Литмир - Электронная Библиотека
A
A
* * *

Через месяц после прибытия Суворова в Кончанское его навестила дочь Наташа со своим сыном. Это очень развлекло опального фельдмаршала, он повеселел, бодрее относился к своей участи. Но через два месяца гости уехали, старик остался один. Жизнь его становилась все более тяжелой.

Вындомский отказался от обязанностей надзирать за Суворовым, сославшись на плохое свое здоровье. Из Петербурга повелели переложить эти обязанности на соседнего с Суворовым помещика Долгово-Сабурова. Тот также отказался, приведя какие-то веские причины. Тогда вспомнили о Николеве, безграмотном отставном чиновнике, подвернувшемся однажды под руку и так ретиво выполнившем тогда поручение перевода Суворова из Кобрина.
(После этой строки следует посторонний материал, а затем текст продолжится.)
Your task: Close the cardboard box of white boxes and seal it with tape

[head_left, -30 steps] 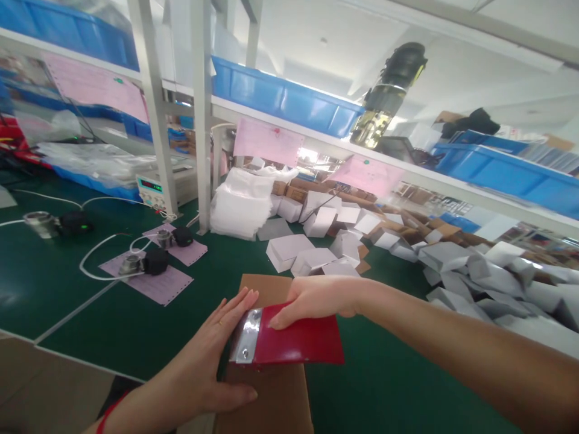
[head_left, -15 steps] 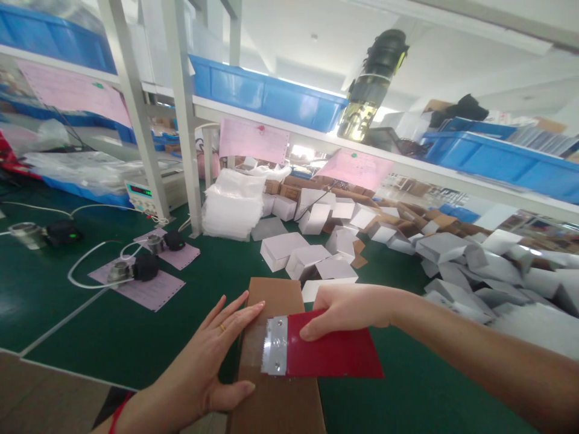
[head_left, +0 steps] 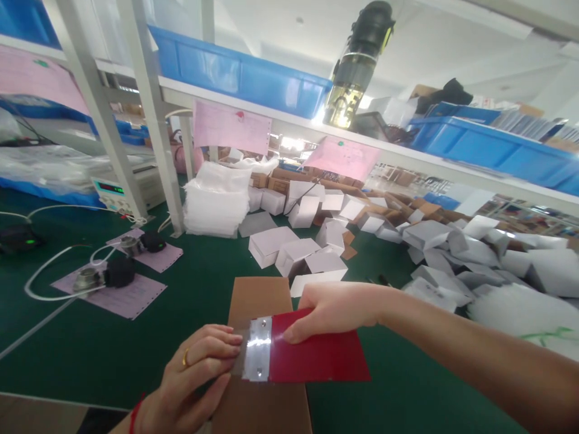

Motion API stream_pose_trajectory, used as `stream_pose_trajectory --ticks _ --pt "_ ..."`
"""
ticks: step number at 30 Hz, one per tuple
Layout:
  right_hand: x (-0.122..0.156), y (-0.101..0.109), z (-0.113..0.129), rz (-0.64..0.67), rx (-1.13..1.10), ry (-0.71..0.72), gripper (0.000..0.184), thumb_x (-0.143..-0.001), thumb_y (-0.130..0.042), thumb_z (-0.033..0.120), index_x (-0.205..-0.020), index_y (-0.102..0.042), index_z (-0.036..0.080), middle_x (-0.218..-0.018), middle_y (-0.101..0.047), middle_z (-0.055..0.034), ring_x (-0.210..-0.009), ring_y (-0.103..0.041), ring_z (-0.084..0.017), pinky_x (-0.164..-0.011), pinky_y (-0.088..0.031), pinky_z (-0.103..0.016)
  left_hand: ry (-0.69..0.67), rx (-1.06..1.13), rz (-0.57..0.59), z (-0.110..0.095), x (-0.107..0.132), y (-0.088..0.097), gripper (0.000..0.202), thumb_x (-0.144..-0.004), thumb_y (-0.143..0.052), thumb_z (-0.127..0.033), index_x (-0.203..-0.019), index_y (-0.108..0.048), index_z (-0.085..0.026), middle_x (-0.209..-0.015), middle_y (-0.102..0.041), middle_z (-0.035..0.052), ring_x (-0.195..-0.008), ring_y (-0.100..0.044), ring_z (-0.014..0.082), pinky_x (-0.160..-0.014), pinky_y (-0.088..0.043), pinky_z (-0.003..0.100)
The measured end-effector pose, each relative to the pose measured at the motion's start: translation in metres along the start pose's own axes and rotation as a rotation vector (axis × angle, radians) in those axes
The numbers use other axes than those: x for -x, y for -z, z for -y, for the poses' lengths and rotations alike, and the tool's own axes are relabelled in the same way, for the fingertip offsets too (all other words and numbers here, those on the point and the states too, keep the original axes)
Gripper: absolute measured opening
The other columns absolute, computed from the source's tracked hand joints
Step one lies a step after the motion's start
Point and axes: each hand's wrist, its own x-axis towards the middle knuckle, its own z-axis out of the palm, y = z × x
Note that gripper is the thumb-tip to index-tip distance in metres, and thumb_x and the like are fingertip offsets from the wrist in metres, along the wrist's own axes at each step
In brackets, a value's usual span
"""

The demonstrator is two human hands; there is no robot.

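Note:
A brown cardboard box (head_left: 260,298) lies lengthwise on the green table in front of me. My right hand (head_left: 335,307) grips a red tape dispenser (head_left: 316,358) with a metal blade plate (head_left: 257,357) and presses it across the top of the box. My left hand (head_left: 199,371), a ring on one finger, is curled at the blade end, fingertips on the clear tape at the box's left edge.
Many folded white cartons (head_left: 298,253) and a stack of white bags (head_left: 217,202) crowd the table behind the box and to the right. Cabled black and metal parts on pink sheets (head_left: 115,283) lie at left. A shelf frame (head_left: 154,120) carries blue bins (head_left: 244,75).
My left hand went from lying flat beside the box to curling its fingers at the dispenser's blade. The dispenser shifted along the box top, and my view swung to the right.

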Motion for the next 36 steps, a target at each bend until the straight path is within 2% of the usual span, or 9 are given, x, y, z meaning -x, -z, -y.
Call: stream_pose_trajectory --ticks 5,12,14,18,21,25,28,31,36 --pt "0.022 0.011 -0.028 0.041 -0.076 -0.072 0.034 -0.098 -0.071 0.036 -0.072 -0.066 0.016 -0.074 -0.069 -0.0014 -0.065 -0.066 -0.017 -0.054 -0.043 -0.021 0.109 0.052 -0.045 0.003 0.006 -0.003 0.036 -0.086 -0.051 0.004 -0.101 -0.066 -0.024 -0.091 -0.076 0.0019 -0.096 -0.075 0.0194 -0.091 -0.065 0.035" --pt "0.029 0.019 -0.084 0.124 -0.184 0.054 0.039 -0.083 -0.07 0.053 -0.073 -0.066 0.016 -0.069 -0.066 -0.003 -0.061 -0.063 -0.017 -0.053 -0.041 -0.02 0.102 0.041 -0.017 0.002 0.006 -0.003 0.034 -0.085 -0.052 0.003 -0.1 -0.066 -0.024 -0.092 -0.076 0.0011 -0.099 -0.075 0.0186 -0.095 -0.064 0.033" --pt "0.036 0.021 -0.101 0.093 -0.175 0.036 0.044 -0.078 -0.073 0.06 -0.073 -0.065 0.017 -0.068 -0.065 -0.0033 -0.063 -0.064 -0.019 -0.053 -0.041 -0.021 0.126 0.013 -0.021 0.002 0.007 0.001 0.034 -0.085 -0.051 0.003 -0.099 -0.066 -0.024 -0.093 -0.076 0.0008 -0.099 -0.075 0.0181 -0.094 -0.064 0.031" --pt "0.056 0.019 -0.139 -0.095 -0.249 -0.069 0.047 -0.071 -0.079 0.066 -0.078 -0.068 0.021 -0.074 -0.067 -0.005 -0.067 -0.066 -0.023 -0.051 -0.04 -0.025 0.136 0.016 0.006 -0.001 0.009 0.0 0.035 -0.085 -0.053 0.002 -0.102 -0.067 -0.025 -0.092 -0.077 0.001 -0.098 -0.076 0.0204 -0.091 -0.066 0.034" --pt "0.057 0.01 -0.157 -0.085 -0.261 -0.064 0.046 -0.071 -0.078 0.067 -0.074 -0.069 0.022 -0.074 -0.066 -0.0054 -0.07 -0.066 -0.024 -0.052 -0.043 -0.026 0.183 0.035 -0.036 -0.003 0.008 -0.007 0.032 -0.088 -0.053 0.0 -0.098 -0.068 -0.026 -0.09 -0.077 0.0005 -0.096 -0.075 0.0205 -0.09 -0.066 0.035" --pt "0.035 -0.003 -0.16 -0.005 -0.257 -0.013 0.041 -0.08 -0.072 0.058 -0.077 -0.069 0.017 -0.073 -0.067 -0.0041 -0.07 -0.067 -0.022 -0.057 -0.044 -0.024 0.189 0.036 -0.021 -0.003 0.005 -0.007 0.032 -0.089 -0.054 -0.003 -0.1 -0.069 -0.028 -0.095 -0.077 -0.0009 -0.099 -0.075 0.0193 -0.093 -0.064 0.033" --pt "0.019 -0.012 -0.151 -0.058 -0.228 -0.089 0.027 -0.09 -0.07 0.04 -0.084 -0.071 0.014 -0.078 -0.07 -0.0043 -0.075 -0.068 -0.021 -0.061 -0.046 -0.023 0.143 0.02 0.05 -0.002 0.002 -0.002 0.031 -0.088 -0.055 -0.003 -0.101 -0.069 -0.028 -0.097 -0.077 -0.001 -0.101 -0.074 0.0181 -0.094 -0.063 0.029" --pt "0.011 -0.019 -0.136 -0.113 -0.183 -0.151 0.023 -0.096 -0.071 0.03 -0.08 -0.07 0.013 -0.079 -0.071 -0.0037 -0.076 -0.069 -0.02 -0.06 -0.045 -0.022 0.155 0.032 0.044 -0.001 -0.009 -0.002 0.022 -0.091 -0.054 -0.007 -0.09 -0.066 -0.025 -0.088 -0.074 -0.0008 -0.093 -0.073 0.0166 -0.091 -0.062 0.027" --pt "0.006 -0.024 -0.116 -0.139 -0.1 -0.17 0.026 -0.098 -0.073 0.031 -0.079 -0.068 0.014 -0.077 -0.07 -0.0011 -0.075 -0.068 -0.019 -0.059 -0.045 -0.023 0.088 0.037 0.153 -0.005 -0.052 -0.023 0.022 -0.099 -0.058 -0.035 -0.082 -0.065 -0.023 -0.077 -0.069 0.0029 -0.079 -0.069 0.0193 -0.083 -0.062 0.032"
Особой инструкцией на Николева возлагались обязанности:

«Всемерно стараться ведать, от кого будет он (то есть Суворов. – К. О.), иметь посещении, с каким намерением, в чем он с посещателями, или порознь, будет упражняться, какие разговоры произнесены будут, и не произойдет ли каковых либо рассылок, от кого, куда, чрез кого, когда и за чем».

«О писменном его самого и находящихся при нем производстве наблюдать найприлежнейше».

«Когда бы он, граф Суворов, вознамерился куда-нибудь поехать в гости, или на посещение кого-либо, то представлять ему учтивым образом, что, по теперешнему положению его, того делать не можно».[98]

В конце сентября Николев приехал в Кончанское. При первой встрече его с опальным фельдмаршалом произошел следующий диалог: «Я слышал, что ты пожалован чином? Правда, и служба большая! Выслужил, выслужил, продолжай этак поступать, еще наградят». Николев на это возразил, что долг верноподданного – исполнять волю царя. Суворов ответил: «Я бы этого не сделал, сказался бы больным».

Бесцеремонность нового надсмотрщика была хорошо известна Суворову. Нервы его не выдержали, и он отправил Павлу отчаянное письмо: «Сего числа приехал ко мне коллежский советник Николев. Великий монарх, сжальтесь, умилосердитесь над бедным стариком. Простите, если чем согрешил».

На этом письме император наложил резолюцию: «Оставить без ответа».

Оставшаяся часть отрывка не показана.